**EXERCISE:**
A faithful copy of the listing below is required.
******
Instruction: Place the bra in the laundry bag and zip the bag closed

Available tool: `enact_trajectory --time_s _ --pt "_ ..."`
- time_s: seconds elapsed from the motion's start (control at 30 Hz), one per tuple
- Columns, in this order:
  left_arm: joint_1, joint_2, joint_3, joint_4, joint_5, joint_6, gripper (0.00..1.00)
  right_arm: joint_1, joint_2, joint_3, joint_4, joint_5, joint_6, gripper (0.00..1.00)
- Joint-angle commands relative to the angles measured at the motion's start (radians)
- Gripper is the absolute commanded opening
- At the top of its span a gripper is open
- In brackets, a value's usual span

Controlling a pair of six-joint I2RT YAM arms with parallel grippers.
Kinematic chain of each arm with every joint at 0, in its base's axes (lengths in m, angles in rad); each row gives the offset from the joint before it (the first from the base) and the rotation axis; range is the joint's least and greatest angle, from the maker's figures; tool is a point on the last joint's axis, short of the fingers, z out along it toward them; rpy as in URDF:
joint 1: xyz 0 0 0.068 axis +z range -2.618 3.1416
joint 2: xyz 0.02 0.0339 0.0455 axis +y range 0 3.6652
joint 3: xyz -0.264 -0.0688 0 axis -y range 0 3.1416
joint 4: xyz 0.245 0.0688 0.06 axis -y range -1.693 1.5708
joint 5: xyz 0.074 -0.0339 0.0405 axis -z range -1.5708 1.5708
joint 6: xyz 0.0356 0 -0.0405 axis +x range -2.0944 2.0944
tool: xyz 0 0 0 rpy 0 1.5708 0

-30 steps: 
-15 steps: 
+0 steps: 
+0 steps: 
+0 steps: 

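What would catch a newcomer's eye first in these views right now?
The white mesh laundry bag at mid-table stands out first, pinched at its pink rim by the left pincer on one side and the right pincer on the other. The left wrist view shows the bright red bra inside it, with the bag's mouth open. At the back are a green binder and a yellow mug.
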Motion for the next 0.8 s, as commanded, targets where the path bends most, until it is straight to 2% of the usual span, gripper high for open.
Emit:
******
**EXERCISE ANSWER:**
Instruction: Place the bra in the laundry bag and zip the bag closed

Available tool: `enact_trajectory --time_s _ --pt "_ ..."`
- time_s: seconds elapsed from the motion's start (control at 30 Hz), one per tuple
- Columns, in this order:
  left_arm: joint_1, joint_2, joint_3, joint_4, joint_5, joint_6, gripper (0.00..1.00)
  right_arm: joint_1, joint_2, joint_3, joint_4, joint_5, joint_6, gripper (0.00..1.00)
- Joint-angle commands relative to the angles measured at the motion's start (radians)
- Gripper is the absolute commanded opening
- At the top of its span a gripper is open
- In brackets, a value's usual span

Controlling a pair of six-joint I2RT YAM arms with parallel grippers.
Kinematic chain of each arm with every joint at 0, in its base's axes (lengths in m, angles in rad); each row gives the offset from the joint before it (the first from the base) and the rotation axis; range is the joint's least and greatest angle, from the maker's figures; tool is a point on the last joint's axis, short of the fingers, z out along it toward them; rpy as in URDF:
joint 1: xyz 0 0 0.068 axis +z range -2.618 3.1416
joint 2: xyz 0.02 0.0339 0.0455 axis +y range 0 3.6652
joint 3: xyz -0.264 -0.0688 0 axis -y range 0 3.1416
joint 4: xyz 0.245 0.0688 0.06 axis -y range -1.693 1.5708
joint 5: xyz 0.074 -0.0339 0.0405 axis -z range -1.5708 1.5708
joint 6: xyz 0.0356 0 -0.0405 axis +x range -2.0944 2.0944
tool: xyz 0 0 0 rpy 0 1.5708 0

-30 steps: 
-15 steps: 
+0 steps: 
+0 steps: 
+0 steps: 

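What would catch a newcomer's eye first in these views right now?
The white mesh laundry bag at mid-table stands out first, pinched at its pink rim by the left pincer on one side and the right pincer on the other. The left wrist view shows the bright red bra inside it, with the bag's mouth open. At the back are a green binder and a yellow mug.
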Motion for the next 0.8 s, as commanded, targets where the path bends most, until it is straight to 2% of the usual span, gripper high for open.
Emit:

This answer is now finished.